Hey’et-i Nasiha’dan “Âkil Adamlar”a...
Yakın tarihte karşılaştığımız hainliklerin bugünle ne kadar örtüştüğünü gözler önüne sereceğiz. İlim adamlarımızın görüşlerini vereceğiz. “Âkil” dediklerinin tiynetlerini niyetlerini ortaya koyacağız. Halkımızın üzerine gidilirken, millî irade boğulurken kenara çekilmeyeceğiz! Hakikatleri gözler önüne sereceğiz...
Öcalan’ın nasihatçıları
Bu yazı dizimizde Türk milletinin yakın tarihte karşılaştığı hainliklerin günümüzle ne kadar örtüştüğünü gözler önüne sereceğiz. İlim adamlarımızın görüşlerini vereceğiz. “Âkil” dediklerinin tiynetlerini, niyetlerini ortaya koyacağız.
BAŞLARKEN
İhanet tarihinin ne kadarı yazıldı bilmiyorum ama bu yazı dizimizle yakın zamanın ihanetleri daha hafızalarda iken geleceğe intikal ettirmek istiyoruz.
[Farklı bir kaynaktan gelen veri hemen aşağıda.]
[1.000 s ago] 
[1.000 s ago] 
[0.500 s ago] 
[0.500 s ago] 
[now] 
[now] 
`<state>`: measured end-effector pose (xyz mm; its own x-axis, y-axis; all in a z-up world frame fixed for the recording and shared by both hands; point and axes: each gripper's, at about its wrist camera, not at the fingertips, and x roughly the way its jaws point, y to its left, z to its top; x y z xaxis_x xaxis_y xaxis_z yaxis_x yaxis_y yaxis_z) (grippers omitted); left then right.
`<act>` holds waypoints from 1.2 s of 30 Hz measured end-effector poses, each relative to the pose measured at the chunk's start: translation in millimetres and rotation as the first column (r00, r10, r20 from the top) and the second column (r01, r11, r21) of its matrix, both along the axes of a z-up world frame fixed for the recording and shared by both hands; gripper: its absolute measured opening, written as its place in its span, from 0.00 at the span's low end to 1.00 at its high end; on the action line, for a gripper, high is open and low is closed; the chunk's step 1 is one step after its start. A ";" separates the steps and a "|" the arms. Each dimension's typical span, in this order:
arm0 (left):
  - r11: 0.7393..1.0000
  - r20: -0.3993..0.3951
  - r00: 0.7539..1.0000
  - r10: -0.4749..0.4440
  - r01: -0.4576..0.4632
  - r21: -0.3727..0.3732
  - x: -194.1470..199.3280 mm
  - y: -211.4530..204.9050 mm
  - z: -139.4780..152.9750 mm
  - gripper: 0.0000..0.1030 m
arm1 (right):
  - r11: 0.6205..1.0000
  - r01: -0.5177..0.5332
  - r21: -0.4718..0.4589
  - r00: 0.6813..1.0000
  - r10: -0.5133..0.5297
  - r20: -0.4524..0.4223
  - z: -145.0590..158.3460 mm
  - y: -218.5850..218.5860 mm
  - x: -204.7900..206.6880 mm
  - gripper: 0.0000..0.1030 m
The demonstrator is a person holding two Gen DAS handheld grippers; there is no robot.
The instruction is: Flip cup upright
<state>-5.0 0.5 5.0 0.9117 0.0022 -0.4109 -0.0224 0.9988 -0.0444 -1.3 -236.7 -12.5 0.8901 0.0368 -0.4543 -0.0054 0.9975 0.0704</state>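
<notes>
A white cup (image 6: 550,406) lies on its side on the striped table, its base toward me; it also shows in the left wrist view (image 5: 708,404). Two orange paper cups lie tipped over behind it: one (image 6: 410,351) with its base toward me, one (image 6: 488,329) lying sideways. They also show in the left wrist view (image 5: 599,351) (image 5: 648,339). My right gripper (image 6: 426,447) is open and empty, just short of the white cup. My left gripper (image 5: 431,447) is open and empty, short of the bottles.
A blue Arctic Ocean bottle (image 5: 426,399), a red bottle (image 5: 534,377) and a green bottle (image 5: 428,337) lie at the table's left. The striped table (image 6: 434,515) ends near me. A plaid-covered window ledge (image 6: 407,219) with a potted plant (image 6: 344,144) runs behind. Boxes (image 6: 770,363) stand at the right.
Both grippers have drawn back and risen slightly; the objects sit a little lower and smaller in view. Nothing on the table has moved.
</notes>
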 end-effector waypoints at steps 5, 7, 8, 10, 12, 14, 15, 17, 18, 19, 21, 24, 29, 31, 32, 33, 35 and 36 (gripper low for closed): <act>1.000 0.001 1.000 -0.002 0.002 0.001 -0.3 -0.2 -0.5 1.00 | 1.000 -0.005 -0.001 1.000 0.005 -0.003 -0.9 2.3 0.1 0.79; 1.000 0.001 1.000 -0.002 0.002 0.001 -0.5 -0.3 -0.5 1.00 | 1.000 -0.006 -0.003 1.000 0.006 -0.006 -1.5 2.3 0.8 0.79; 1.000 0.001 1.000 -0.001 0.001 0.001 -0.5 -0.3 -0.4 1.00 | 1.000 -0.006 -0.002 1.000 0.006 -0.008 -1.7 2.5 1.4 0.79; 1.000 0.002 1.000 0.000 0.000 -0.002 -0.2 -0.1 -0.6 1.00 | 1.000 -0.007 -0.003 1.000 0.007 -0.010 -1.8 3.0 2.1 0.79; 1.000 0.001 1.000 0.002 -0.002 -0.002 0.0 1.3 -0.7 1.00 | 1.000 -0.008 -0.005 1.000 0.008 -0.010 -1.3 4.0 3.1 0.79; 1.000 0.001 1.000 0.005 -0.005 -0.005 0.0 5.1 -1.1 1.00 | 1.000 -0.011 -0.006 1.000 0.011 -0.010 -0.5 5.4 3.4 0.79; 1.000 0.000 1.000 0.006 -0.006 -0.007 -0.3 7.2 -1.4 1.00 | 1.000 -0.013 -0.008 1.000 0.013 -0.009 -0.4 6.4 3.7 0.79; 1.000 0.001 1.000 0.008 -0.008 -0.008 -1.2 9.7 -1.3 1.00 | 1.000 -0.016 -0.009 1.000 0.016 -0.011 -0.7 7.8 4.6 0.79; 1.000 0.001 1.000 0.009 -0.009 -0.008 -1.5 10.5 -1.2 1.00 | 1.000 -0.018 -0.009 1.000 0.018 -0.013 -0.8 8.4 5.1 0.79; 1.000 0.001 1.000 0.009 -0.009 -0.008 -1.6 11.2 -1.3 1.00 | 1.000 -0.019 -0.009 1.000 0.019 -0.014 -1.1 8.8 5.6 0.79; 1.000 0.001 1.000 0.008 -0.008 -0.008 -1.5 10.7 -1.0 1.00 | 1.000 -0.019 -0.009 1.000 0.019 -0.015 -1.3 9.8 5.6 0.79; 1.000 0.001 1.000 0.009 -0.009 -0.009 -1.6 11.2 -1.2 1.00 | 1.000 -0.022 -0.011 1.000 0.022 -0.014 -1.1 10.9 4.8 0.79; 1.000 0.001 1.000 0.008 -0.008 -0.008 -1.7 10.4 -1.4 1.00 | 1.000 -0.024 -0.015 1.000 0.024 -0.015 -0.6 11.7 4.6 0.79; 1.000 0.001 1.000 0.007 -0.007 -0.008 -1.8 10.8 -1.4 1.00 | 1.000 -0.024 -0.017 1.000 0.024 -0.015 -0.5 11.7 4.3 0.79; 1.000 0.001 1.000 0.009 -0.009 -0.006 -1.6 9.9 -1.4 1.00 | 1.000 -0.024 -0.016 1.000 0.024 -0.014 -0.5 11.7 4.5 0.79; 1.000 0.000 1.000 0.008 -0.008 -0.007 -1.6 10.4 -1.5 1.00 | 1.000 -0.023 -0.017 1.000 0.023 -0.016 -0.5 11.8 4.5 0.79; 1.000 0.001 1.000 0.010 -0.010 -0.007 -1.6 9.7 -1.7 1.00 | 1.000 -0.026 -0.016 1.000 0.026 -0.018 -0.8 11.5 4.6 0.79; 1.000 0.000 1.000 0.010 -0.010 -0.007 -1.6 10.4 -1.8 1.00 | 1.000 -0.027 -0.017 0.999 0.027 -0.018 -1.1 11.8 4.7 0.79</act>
Tarihin çöplüğü ihanetlerle tıka basa doludur.
Türk; toleransının, insana güvenmenin kurbanı olmuştur. Her vakit arkadan vurulmuştur.
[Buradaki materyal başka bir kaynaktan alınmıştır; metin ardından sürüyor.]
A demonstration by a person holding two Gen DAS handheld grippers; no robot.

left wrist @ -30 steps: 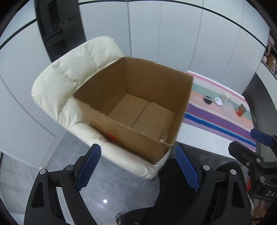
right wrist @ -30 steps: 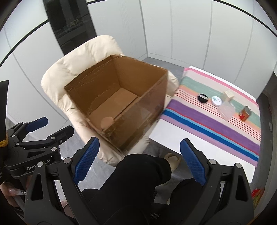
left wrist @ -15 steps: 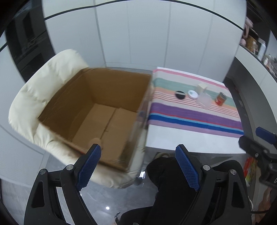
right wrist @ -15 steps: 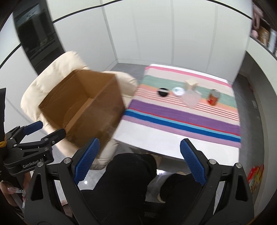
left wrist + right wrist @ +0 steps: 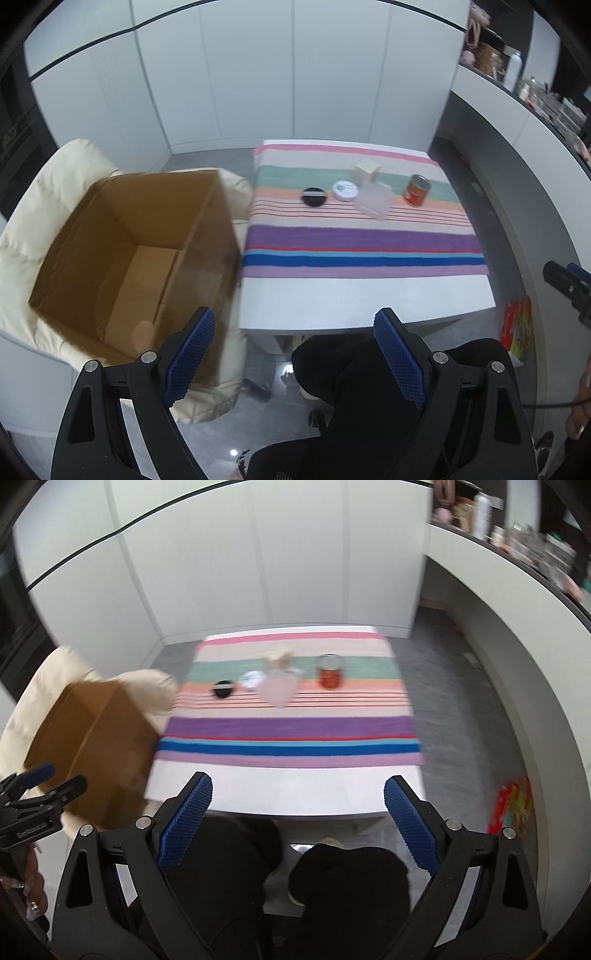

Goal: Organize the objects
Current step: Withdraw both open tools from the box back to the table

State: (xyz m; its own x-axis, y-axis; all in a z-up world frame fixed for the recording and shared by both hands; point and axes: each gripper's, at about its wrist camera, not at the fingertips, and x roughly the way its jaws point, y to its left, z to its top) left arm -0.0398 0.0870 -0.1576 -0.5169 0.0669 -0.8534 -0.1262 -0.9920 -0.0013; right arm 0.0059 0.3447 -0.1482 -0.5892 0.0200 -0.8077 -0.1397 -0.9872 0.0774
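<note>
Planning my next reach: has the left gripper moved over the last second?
Yes. The left gripper has swung right: the cardboard box, centred in its view before, now sits at the left, and the striped table fills the middle.

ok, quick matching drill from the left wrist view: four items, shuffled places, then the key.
Items:
1. red can
2. black round case
3. cardboard box
4. white round tin

Places:
A. on the cream armchair
B. right end of the row
C. left end of the row
D. between black case and clear container

Pairs: 1-B, 2-C, 3-A, 4-D
</note>
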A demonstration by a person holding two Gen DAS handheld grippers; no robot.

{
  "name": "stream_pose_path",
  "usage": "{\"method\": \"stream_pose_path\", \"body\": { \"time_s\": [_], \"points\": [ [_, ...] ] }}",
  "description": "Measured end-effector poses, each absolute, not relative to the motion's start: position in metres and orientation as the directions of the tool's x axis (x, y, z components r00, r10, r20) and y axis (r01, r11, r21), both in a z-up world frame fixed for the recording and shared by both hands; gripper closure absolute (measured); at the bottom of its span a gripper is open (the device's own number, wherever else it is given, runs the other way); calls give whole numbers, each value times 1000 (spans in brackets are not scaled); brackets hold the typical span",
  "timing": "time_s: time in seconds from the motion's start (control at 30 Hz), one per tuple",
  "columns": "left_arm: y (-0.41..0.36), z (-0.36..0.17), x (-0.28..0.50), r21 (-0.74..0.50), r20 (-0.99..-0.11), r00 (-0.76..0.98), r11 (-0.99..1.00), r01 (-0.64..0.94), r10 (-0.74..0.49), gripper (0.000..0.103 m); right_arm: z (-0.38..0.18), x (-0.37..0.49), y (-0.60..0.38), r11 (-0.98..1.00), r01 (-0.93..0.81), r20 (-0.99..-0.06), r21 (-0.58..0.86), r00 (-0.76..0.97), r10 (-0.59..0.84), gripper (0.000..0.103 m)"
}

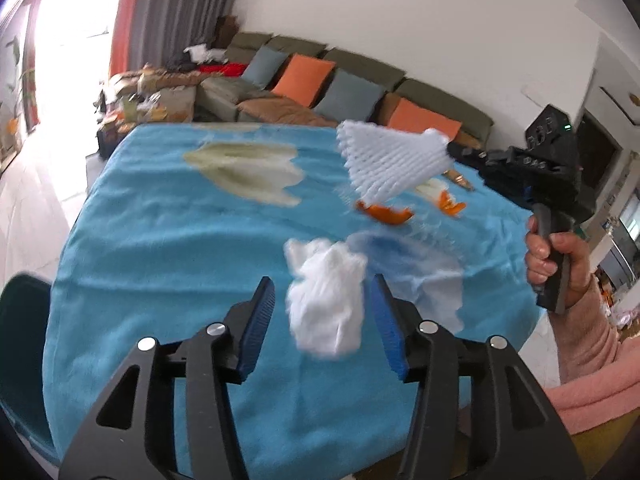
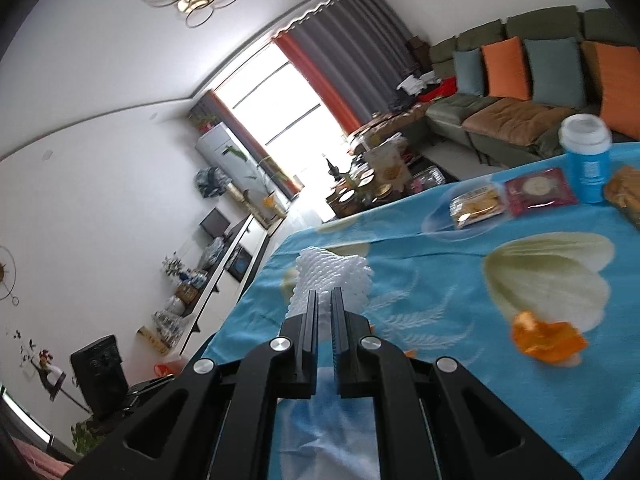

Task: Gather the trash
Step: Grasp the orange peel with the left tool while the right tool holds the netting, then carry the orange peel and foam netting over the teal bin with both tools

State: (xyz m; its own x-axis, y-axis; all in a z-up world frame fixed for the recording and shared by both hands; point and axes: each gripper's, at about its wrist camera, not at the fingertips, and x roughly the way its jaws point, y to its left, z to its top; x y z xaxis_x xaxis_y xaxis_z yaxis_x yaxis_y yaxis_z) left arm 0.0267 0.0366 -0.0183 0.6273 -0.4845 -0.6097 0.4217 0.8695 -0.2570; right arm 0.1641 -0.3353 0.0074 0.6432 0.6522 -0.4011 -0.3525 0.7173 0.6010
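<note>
A crumpled white tissue [image 1: 326,304], blurred, sits between the blue pads of my left gripper [image 1: 322,292], which is open; a gap shows on the left side, and the pads do not press it. My right gripper [image 2: 325,296] is shut on a white foam fruit net [image 2: 332,276]. In the left wrist view that foam net [image 1: 392,164] hangs above the blue flowered tablecloth [image 1: 160,240], held by the right gripper [image 1: 464,154] in a person's hand [image 1: 560,264]. Orange peel pieces [image 1: 384,212] [image 1: 450,204] lie on the cloth under the net. One orange peel [image 2: 548,340] shows in the right wrist view.
On the far side of the table lie a snack packet [image 2: 476,204], a red packet [image 2: 538,192] and a blue cup [image 2: 586,160]. A sofa with cushions [image 1: 360,76] stands behind. A dark teal chair [image 1: 20,340] is at the table's left edge.
</note>
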Motion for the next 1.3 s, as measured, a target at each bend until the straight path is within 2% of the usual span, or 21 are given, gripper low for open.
{"method": "stream_pose_path", "body": {
  "time_s": [0.17, 0.27, 0.5, 0.7, 0.8, 0.87, 0.9, 0.97, 1.0, 1.3],
  "points": [
    [-2, -5, 40, -247, -584, 596, 820, 516, -551, 50, 11, 159, -362, 733, -321, -386, 600, 686, 616, 98],
    [-34, -8, 60, -250, -612, 553, 801, 543, -566, 48, 12, 157, -372, 738, -306, -379, 602, 703, 601, 98],
    [-86, -33, 126, -341, -702, 456, 821, 458, -547, 50, 10, 158, -390, 737, -293, -368, 609, 719, 589, 98],
    [-100, -59, 158, -342, -770, 428, 873, 348, -473, 52, 7, 160, -396, 733, -292, -367, 615, 717, 593, 98],
    [-101, -63, 161, -343, -773, 433, 879, 330, -464, 55, 4, 162, -398, 728, -292, -366, 620, 713, 598, 98],
    [-102, -64, 162, -355, -771, 423, 873, 334, -475, 67, 2, 163, -398, 724, -293, -368, 625, 708, 603, 98],
    [-102, -65, 162, -380, -767, 405, 862, 336, -497, 77, 2, 163, -397, 722, -294, -369, 626, 705, 606, 98],
    [-98, -65, 165, -417, -758, 386, 845, 335, -526, 85, 0, 164, -395, 719, -297, -369, 628, 700, 612, 98],
    [-98, -64, 163, -404, -757, 397, 849, 341, -519, 94, 0, 164, -395, 716, -300, -368, 630, 697, 615, 98],
    [-85, -32, 123, -338, -712, 465, 838, 429, -525, 95, 8, 164, -372, 685, -348, -345, 640, 666, 661, 98]
  ]
}}
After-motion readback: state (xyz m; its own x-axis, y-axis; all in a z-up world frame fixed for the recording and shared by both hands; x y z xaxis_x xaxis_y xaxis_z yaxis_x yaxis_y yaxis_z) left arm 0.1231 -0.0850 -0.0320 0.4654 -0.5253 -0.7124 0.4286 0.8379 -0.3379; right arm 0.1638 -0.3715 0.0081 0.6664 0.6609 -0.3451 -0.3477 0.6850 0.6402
Cehenneme giden yol iyi niyet taşlarıyla döşenmiştir.
Anadolu’da çoban ateşleri yakıldığında, “Payitaht” telaşa düşmüş ve Mondros Mütarekesi’nden sonra işgalciler gücendirilecek diye nasihat heyetleri kurulmuş ve başlarına da bizzat padişahların oğulları geçirilmiş, Kuvâ-yı Milliye güçlerine karşı isyanlar çıkartılmıştı.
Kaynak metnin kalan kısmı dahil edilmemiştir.